Below is a listing; reproduce each line of it exactly.

━━━━━━━━━━━━━━━━

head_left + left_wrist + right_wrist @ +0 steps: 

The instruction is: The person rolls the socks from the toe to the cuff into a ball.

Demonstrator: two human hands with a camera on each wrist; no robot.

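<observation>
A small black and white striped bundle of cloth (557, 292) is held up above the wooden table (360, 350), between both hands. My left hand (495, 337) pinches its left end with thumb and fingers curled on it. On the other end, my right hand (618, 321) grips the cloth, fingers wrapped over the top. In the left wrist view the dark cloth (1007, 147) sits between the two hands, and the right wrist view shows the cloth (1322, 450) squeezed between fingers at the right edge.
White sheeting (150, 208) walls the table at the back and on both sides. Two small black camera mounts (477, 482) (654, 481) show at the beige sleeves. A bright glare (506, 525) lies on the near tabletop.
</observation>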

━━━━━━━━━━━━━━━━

• **Answer to this task**:
head_left + left_wrist + right_wrist @ +0 steps: 

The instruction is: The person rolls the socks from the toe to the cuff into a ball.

Demonstrator: two human hands with a camera on each wrist; no robot.

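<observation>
A small black and white striped bundle of cloth (557, 292) is held up above the wooden table (360, 350), between both hands. My left hand (495, 337) pinches its left end with thumb and fingers curled on it. On the other end, my right hand (618, 321) grips the cloth, fingers wrapped over the top. In the left wrist view the dark cloth (1007, 147) sits between the two hands, and the right wrist view shows the cloth (1322, 450) squeezed between fingers at the right edge.
White sheeting (150, 208) walls the table at the back and on both sides. Two small black camera mounts (477, 482) (654, 481) show at the beige sleeves. A bright glare (506, 525) lies on the near tabletop.
</observation>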

No other output is expected for this exercise.